Kieselguhr’s Syndrome is indeed the only story in the thirty of The One that Got Away that takes us outside the quiditties of family life set in what is mostly a Kentish suburb in the decades after 1945. Two thirds of the contents concern themselves variably with what children experience, or what they get up to, in the mostly stable, middle-class households of the period. Several are very slight: Mum’s old school friend brings her repressed four-year-old to stay for a night and is appalled when Anthea introduces him to unexpected excitements through a walk in the park – a bad leopard with red spots, a Greasy Witch… (Nothing to be Afraid of) ; two poor girls – one of the few families where the father has scarpered – show Maureen how to get rid of a wart (‘Charming!’); eldest and roughest of the Barmy Burtons likes to escape to peaceful contemplation among a family of marrows (Marrow Hill). Oddly, the last tale in the book, but hardly worthy of inclusion, is William’s Version which looks to be a plagiarism of Mary Norton’s wonderful Paul’s Tale.
At least half of these domestic stories though are injected with mystery – inexplicable ghost stories. Staying at Granny’s for the first time at Christmas Stephanie and Marnie have their stockings stolen by Father Christmas’s no-good brother who comes down the chimney in the middle of the night (No Good Claus); in Uncle Matthew Dad is haunted by his father’s twin brother who was killed in the War and is up to no good, seemingly trying to take revenge on the survivors.
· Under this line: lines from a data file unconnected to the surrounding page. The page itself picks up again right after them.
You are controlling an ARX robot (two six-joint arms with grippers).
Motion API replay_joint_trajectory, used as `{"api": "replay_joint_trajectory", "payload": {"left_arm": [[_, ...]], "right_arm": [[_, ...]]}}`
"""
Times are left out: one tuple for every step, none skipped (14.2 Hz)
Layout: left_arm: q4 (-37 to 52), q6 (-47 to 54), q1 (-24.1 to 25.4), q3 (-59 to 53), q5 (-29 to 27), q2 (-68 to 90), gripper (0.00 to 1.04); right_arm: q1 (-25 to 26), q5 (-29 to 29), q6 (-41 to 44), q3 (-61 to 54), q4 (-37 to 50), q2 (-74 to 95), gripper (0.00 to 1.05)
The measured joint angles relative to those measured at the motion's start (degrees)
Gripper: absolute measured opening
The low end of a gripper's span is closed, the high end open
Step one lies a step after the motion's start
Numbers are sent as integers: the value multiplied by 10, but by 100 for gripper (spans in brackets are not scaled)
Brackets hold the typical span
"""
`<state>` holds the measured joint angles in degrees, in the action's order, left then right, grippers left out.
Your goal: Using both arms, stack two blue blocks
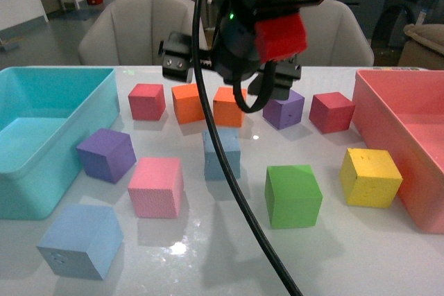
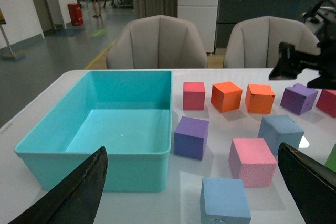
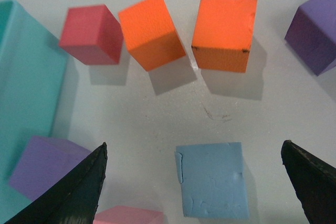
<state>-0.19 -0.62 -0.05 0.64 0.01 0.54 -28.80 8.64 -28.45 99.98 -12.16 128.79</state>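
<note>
- The thick black cable (image 1: 232,171) hangs right across the front camera. Just past it, the paler blue block (image 1: 78,240) sits at the near left corner of the table (image 1: 208,254), next to the turquoise bin (image 1: 41,171).
- My left gripper (image 2: 190,148) is spread wide and empty, low beside the bin. The paler block is close in front of it but off-centre, not between the fingers yet.
- The steel-blue block (image 3: 212,179) is mid-table, in front of the orange cubes (image 3: 223,32). My right gripper (image 3: 193,144) hovers above it, also wide apart with nothing held.
- I reckon the job right now is the right-hand pick. The block sits a bit closer to one finger than the other, so I'd nudge sideways to centre it first.
- Its sides look nearly square to my fingers, so a tiny wrist twist should do, then straight down.
- The pink cube (image 3: 128,216) and purple cube (image 3: 42,166) are near one finger, so that's the side to watch on the way down.
- It's foam, so I'd squeeze gently on the flat faces. Crush it and it'll probably stack crooked.
</note>
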Motion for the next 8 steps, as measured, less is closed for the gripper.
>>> {"api": "replay_joint_trajectory", "payload": {"left_arm": [[0, 0, 0, 0, 0, 0, 98], [0, 0, 0, 0, 0, 0, 98], [0, 0, 0, 0, 0, 0, 98], [0, 0, 0, 0, 0, 0, 98], [0, 0, 0, 0, 0, 0, 98], [0, 0, 0, 0, 0, 0, 98], [0, 0, 0, 0, 0, 0, 98], [0, 0, 0, 0, 0, 0, 98]], "right_arm": [[0, 6, 10, -62, 50, -55, 98], [0, 17, 17, -132, 101, -113, 98], [0, 16, 20, -169, 123, -143, 98], [1, 16, 19, -193, 139, -164, 98], [3, 16, 19, -228, 162, -196, 98], [1, 15, 12, -317, 214, -280, 98], [-6, 28, 10, -405, 251, -368, 98], [-13, 40, 10, -468, 269, -436, 98]]}}
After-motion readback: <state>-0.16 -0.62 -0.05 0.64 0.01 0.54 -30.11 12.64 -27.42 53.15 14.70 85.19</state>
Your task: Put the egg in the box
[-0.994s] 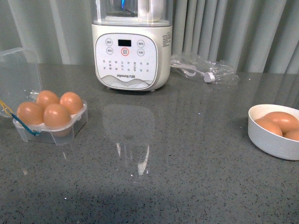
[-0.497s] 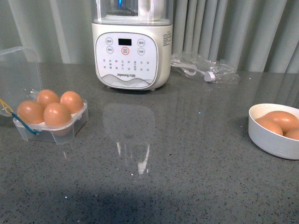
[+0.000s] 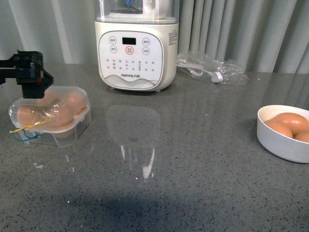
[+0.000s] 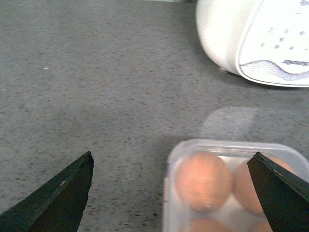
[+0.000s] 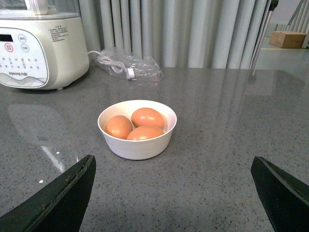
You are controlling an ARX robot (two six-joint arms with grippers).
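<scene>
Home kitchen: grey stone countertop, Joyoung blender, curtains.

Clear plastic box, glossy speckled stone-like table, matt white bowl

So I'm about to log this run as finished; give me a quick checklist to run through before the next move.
1. Box lid down over the eggs: ok.
2. Lid latched fully: cannot tell.
3. All four cells filled: cannot tell, lid blurs them.
4. Left gripper empty, open: ok, but it sits right at the box's back edge.
5. Right gripper open, empty: ok.
6. Bowl holds three spare eggs, upright: ok.
</scene>
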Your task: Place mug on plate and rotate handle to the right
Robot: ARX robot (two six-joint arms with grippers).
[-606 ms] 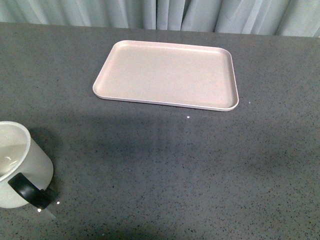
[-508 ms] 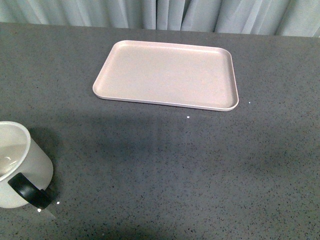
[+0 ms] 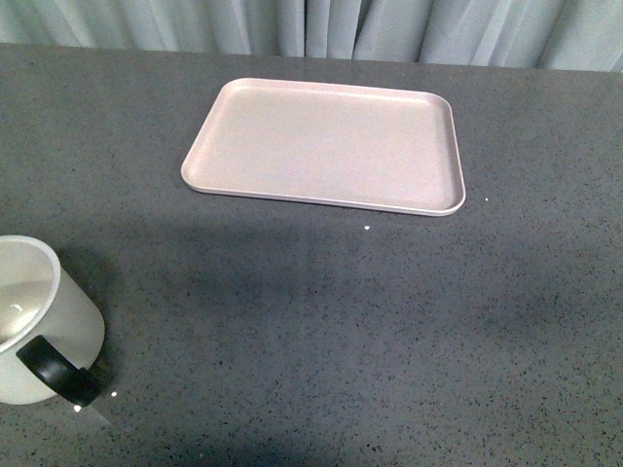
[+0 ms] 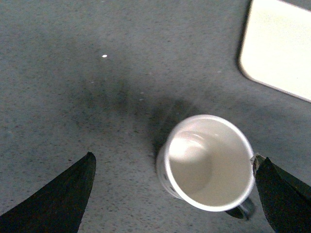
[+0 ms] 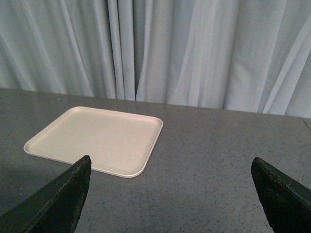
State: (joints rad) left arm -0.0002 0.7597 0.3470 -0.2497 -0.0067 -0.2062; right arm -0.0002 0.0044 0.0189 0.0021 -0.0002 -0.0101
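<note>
Zero real change: mug (image 3: pixel 44 326) stays on the table (image 3: pixel 341 321), well apart from the bare plate (image 3: pixel 321 146). Left gripper (image 4: pixel 174 156) hangs spread wide above the mug, right gripper (image 5: pixel 170 159) spread and empty. Grasp not yet begun.

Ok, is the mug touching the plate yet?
Apart. The front view shows the mug standing on the table at the near left, with a broad stretch of bare tabletop between it and the plate.
</note>
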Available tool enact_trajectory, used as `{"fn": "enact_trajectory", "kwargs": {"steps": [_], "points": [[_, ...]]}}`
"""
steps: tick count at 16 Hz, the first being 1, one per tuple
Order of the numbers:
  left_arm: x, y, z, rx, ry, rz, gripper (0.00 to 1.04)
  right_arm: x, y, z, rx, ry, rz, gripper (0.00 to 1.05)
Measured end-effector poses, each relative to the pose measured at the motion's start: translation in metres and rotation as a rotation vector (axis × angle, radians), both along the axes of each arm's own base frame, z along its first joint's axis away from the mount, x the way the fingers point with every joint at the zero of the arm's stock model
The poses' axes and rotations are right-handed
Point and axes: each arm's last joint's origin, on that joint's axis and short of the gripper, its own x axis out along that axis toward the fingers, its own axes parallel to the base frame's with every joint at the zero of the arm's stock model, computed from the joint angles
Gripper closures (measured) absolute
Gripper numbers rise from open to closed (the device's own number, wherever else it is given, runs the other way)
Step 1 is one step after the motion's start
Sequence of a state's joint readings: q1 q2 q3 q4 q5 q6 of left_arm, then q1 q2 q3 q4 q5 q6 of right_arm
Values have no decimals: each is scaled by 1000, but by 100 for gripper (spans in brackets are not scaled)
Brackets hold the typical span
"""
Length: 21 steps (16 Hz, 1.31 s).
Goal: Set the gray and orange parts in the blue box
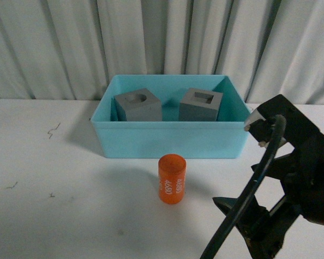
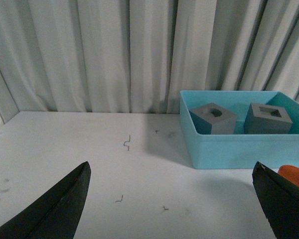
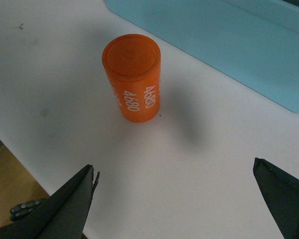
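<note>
1. Two gray parts, the round-recess cube (image 1: 139, 105) and the square-recess cube (image 1: 201, 104), sit side by side inside the blue box (image 1: 167, 141).
2. The orange cylinder (image 1: 172, 179) stands upright on the white table (image 1: 70, 183), just before the box.
3. The right gripper (image 3: 174, 167) gapes wide near the cylinder, empty; the left gripper (image 2: 170, 166) does likewise.

The blue box (image 1: 167, 141) is smooth, faintly glossy plastic, and both gray cubes (image 1: 139, 108) look dull and matte. The orange cylinder (image 1: 172, 181) has a smooth satin skin with white printed digits. The white surface (image 1: 70, 205) is smooth but scuffed, and the curtain (image 1: 70, 43) is soft cloth.
</note>
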<state>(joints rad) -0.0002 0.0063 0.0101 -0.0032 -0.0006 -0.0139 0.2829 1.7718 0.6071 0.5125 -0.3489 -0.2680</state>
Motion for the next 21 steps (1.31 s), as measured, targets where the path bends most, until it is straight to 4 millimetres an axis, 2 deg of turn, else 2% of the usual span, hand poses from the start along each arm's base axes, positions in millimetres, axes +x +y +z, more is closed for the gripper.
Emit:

Dad has learned to escape him but he is now moving up a generation to haunt his daughter as well.
Although several of the inclusions here have the air of being prompted to meet an occasion rather than by being a story urgently wanting to be told (there’s a helpful list of first appearances at the end), Jan Mark’s ability to captivate the reader by her conversational, storytelling voice, by her wit, and her gift for simile (‘Min was visibly crumpling like a wet tissue’, ‘Miss Taylor had legs like bath loofahs stuffed into hairy black socks’…) comes to the fore in the nine other stories set in local schools which stimulate stronger plots, much entertaining dialogue, and give the opportunity for satire at the expense of adults, especially the teachers, as well as their reluctant charges. As the title of one of the best, Send Three and Fourpence, we are Going to a Dance, indicates, she is not above pinching a comic idea, but her handling of the elusive message ‘Miss Middleton wants you to see her tomorrow before assembly and take a dead frog’ gives rise to sustained comedy at which Mark’s gifts for characterisation and dialogue are pre-eminent. And the same could go for such splendid inventions as Chutzpah where a bolshie ‘new girl’ causes mayhem in a school which she has no intention of joining; or Time and the Hour, centering on a sweepstake (forbidden, of course) over administrative time-wasting; or, counter productively, The Choice is Yours where an innocent girl suffers through the sarcastic rigidity and rivalry of two teachers.
Aurelia would certainly have wished to suppress all evidence of a society that could permit all these deviations from the centrally controlled life – Jan Mark is like one big Granny with a head full of deplorable memories – but what, I wonder, of the children of 2020? How, they may think, could all those same activities, events, intercommunications have taken place in those dim days without help from an i-pad or an i-phone or accounts with Facebook and Instagram? How could the poor sods have survived?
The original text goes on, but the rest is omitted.